Work to be completed:
Would you copy each line of the data below that has "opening"?

Dataset content:

_ _ _ _

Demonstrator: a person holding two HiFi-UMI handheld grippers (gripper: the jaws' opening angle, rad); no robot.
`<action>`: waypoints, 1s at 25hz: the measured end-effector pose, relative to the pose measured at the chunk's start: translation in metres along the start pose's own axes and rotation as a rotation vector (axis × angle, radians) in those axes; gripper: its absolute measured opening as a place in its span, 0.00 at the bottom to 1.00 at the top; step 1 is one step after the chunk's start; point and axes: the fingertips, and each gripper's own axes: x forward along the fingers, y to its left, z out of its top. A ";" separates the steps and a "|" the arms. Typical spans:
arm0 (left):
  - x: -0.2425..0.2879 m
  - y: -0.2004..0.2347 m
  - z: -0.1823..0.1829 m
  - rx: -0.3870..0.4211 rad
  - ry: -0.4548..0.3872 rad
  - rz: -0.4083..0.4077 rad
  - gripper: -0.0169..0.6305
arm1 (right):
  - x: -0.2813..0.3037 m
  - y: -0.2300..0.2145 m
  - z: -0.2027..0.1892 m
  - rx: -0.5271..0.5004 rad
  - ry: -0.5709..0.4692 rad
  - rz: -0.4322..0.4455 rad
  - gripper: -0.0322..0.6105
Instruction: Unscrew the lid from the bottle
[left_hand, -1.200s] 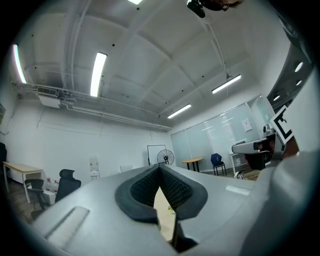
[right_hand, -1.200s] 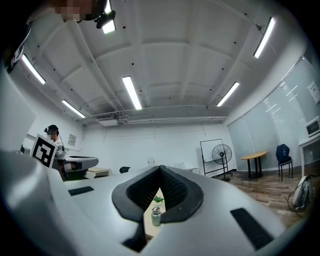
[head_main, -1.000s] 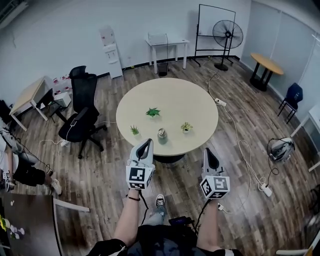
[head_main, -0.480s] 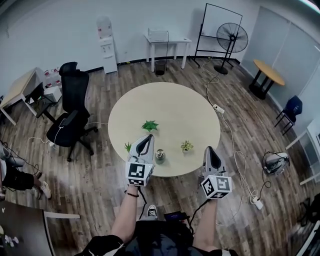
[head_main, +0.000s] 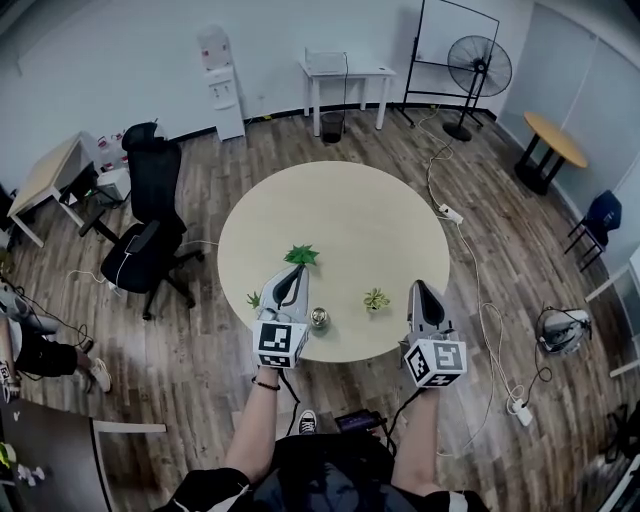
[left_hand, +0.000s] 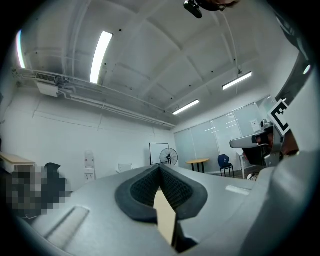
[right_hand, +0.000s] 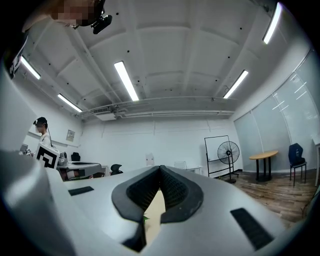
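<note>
A small bottle with a silvery lid (head_main: 319, 319) stands upright near the front edge of the round beige table (head_main: 350, 215). My left gripper (head_main: 291, 279) hangs just left of the bottle, shut and empty, tips pointing away from me. My right gripper (head_main: 418, 293) is held right of the bottle, over the table's front right edge, also shut with nothing in it. In the left gripper view the jaws (left_hand: 160, 170) meet at the tips, with a strip of the table behind them. The right gripper view shows its jaws (right_hand: 160, 171) closed the same way. The bottle is in neither gripper view.
Three small green plants stand on the table: one (head_main: 301, 254) behind the left gripper, one (head_main: 254, 299) at the left edge, one (head_main: 376, 298) right of the bottle. A black office chair (head_main: 150, 235) is left of the table. Cables (head_main: 470, 260) run across the floor on the right.
The view has closed in on the table. Both grippers have come forward to flank the bottle, which now sits nearer to the left gripper. Both stay shut.
</note>
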 end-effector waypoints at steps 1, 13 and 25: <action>0.002 -0.002 -0.001 0.003 0.002 0.002 0.03 | 0.001 -0.003 0.000 0.001 0.000 0.002 0.05; 0.006 -0.015 -0.009 -0.011 -0.056 0.017 0.40 | 0.005 -0.008 -0.018 0.000 0.035 0.047 0.06; 0.010 -0.023 -0.081 -0.017 -0.045 -0.013 0.60 | 0.016 -0.003 -0.045 -0.023 0.114 0.067 0.06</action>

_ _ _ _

Result for this task:
Demonstrator: a person holding two HiFi-UMI handheld grippers (gripper: the jaws' opening angle, rad); no robot.
`<action>`: waypoints, 1s at 25hz: the measured end-effector pose, relative to the pose measured at the chunk's start: translation in metres along the start pose's own axes and rotation as a rotation vector (axis × angle, radians) in those axes; gripper: its absolute measured opening as a place in its span, 0.00 at the bottom to 1.00 at the top; step 1 is one step after the chunk's start; point and axes: the fingertips, and each gripper's own axes: x forward along the fingers, y to its left, z out of its top. A ";" separates the steps and a "|" the arms. Typical spans:

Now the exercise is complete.